[[ Information shown open ]]

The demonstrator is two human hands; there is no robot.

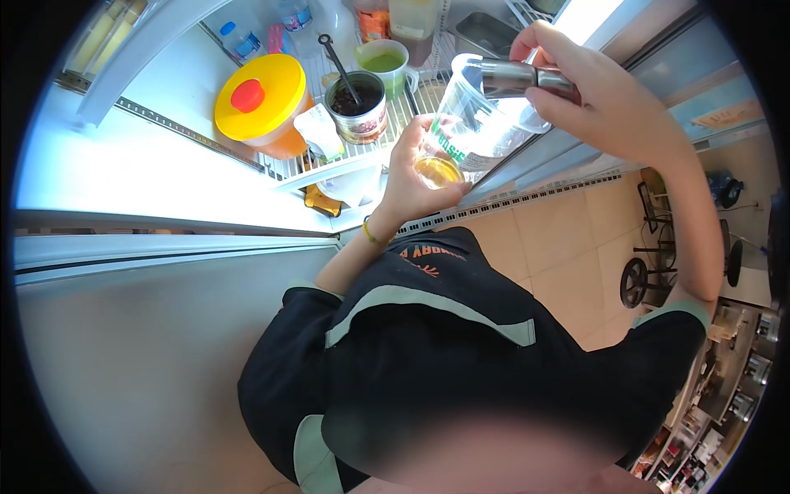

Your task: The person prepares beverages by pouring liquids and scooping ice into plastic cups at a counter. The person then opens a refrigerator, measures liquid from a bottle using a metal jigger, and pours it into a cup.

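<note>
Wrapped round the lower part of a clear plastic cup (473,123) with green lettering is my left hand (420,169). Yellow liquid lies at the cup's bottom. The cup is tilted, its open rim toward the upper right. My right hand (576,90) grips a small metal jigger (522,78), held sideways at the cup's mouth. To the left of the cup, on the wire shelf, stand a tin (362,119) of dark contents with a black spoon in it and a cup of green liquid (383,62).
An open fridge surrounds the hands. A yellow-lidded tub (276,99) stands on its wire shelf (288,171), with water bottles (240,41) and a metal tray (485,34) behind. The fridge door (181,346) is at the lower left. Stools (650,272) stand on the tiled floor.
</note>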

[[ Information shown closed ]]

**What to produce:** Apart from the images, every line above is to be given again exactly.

**Result below:**
The demonstrator is two human hands; there is no robot.


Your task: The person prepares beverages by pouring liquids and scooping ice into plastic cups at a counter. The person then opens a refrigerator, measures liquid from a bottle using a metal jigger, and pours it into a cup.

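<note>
Wrapped round the lower part of a clear plastic cup (473,123) with green lettering is my left hand (420,169). Yellow liquid lies at the cup's bottom. The cup is tilted, its open rim toward the upper right. My right hand (576,90) grips a small metal jigger (522,78), held sideways at the cup's mouth. To the left of the cup, on the wire shelf, stand a tin (362,119) of dark contents with a black spoon in it and a cup of green liquid (383,62).
An open fridge surrounds the hands. A yellow-lidded tub (276,99) stands on its wire shelf (288,171), with water bottles (240,41) and a metal tray (485,34) behind. The fridge door (181,346) is at the lower left. Stools (650,272) stand on the tiled floor.
</note>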

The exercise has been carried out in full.